#### What to do:
Beginning with the line that holds "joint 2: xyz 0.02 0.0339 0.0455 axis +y" in the data below, give again every line through the one that holds "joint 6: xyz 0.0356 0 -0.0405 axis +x", exactly as written.

#### Data listing:

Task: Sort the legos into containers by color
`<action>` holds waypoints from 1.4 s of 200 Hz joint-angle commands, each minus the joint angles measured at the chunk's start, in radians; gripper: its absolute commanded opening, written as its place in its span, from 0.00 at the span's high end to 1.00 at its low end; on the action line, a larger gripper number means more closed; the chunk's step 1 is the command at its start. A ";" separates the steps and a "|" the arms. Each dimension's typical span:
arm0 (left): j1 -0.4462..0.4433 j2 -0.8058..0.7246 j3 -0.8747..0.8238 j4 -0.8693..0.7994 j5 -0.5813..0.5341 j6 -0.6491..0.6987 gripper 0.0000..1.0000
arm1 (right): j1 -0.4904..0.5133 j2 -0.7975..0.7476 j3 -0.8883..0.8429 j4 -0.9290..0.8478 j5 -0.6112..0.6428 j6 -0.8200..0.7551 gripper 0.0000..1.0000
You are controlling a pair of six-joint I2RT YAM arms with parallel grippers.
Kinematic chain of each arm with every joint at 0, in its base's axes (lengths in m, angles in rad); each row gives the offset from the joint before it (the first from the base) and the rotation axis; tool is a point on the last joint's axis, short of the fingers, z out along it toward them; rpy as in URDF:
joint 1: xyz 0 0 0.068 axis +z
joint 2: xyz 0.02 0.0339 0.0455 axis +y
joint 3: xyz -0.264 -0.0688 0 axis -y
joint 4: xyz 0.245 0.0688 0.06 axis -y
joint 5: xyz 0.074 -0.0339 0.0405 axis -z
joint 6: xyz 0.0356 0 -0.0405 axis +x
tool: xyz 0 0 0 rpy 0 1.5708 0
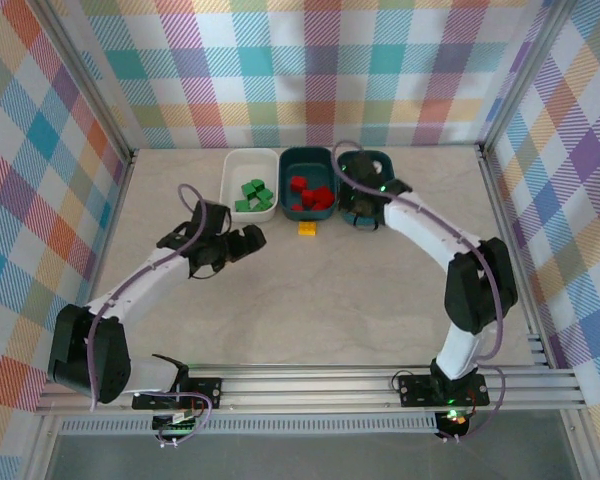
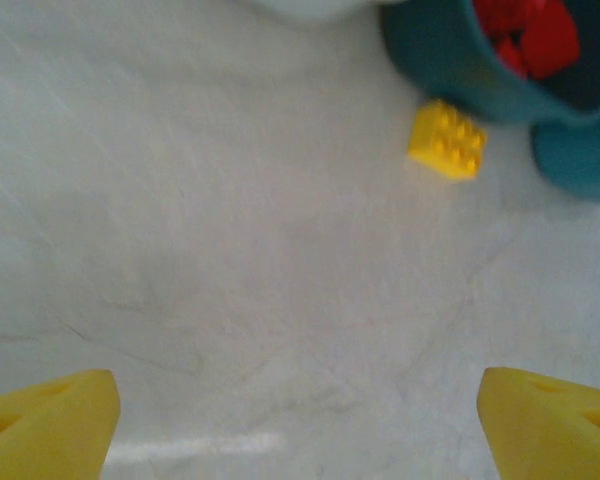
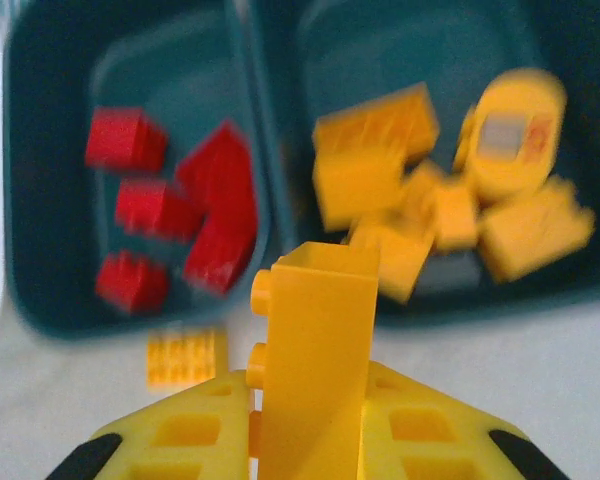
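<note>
Yellow brick [image 3: 315, 330] upright within grip of right tool [image 3: 310, 425]

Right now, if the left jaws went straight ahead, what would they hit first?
Probably the loose yellow brick, right of centre, before the teal tub of red bricks; depth is unclear.

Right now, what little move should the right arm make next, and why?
Probably ease forward and open over the right teal tub: the right gripper is shut on a yellow brick, and that tub holds the other yellow bricks.
</note>
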 commanded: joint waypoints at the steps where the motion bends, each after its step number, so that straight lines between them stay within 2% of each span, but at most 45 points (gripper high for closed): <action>1: -0.091 0.028 -0.016 0.062 0.036 -0.044 0.05 | -0.090 0.160 0.118 -0.060 -0.072 -0.107 0.81; 31: -0.126 0.023 -0.014 0.038 0.015 -0.041 0.01 | -0.134 0.356 0.356 -0.191 -0.098 -0.148 0.78; 50: -0.126 -0.005 0.003 -0.010 -0.013 -0.009 0.00 | -0.144 0.396 0.417 -0.227 -0.083 -0.154 0.69; 61: -0.126 -0.021 0.012 -0.032 -0.034 0.006 0.00 | -0.145 0.395 0.437 -0.236 -0.070 -0.165 0.50; 66: -0.126 -0.029 0.013 -0.037 -0.042 0.011 0.00 | -0.145 0.388 0.444 -0.239 -0.062 -0.169 0.45; 96: -0.123 -0.051 0.025 -0.068 -0.091 0.025 0.00 | -0.129 0.214 0.331 -0.155 0.003 -0.168 0.35; 118: -0.111 -0.071 0.011 -0.070 -0.141 0.013 0.00 | -0.053 0.060 0.156 -0.042 0.039 -0.145 0.30; 138: -0.085 -0.095 -0.015 -0.068 -0.178 -0.017 0.00 | 0.072 0.012 0.020 0.043 0.100 -0.110 0.24; 161: -0.048 -0.132 -0.052 -0.061 -0.205 -0.055 0.00 | 0.195 0.057 -0.061 0.122 0.160 -0.030 0.15; 189: -0.015 -0.170 -0.077 -0.068 -0.203 -0.059 0.00 | 0.283 0.199 0.031 0.066 0.219 0.048 0.08; 219: -0.004 -0.202 -0.107 -0.077 -0.189 -0.048 0.00 | 0.305 0.332 0.170 -0.051 0.237 0.132 0.04; 242: 0.003 -0.241 -0.140 -0.068 -0.190 -0.050 0.00 | 0.305 0.389 0.198 -0.046 0.211 0.149 0.03; 280: 0.021 -0.262 -0.156 -0.060 -0.174 -0.039 0.00 | 0.298 0.458 0.252 -0.037 0.205 0.124 0.16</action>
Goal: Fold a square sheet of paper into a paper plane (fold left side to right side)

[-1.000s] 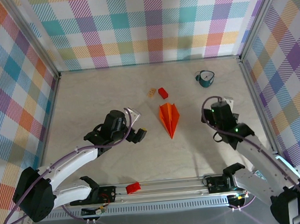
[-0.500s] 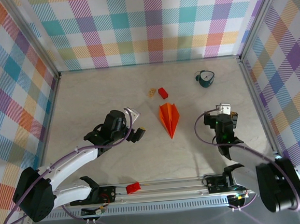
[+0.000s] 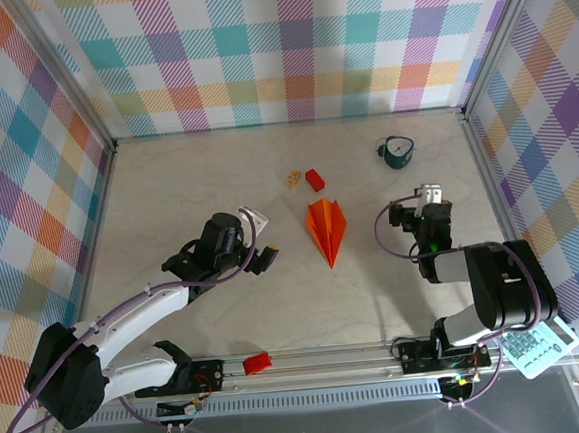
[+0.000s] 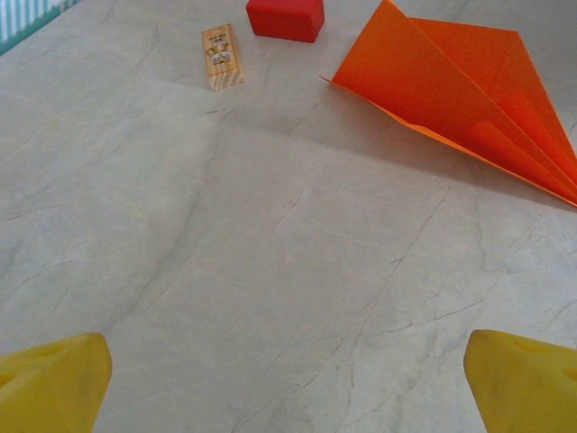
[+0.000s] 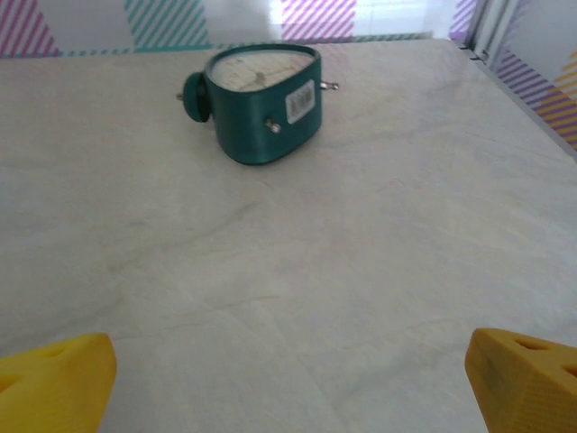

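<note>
Paper plane [image 3: 328,230] at desk [image 3: 187,184] centre looks light, flimsy, slippery, best pinched along its crease; left gripper [image 4: 288,386] and right gripper [image 5: 288,379] gape empty.

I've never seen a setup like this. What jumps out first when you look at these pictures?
The bright orange paper plane, a pointed dart, lies in the middle of the table, nose toward the near edge. Just beyond its tail sit a small red block and a tan block; farther right stands a teal dial gadget. Loud plaid walls ring it all.
</note>
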`<action>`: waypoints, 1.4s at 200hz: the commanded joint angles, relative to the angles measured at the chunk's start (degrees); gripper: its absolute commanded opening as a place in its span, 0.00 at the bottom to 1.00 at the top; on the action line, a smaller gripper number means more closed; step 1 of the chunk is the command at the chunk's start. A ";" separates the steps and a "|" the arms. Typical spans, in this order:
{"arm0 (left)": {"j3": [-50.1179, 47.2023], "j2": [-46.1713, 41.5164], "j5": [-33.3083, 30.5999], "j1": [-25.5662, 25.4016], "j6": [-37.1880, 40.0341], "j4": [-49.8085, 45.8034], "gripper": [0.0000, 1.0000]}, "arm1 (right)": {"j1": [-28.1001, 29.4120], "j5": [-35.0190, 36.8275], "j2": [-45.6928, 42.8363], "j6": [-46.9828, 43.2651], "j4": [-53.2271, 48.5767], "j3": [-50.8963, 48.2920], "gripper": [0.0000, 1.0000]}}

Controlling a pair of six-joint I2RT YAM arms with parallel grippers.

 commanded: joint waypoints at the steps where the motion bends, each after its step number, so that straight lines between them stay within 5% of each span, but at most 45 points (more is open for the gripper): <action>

#### Solved problem:
joint 2: xyz 0.02 0.0339 0.0455 axis +y
joint 3: xyz -0.264 -0.0688 0 axis -y
joint 4: xyz 0.245 0.0688 0.06 axis -y
joint 5: xyz 0.074 -0.0339 0.0405 axis -z
joint 6: xyz 0.0356 0 -0.0405 axis +x

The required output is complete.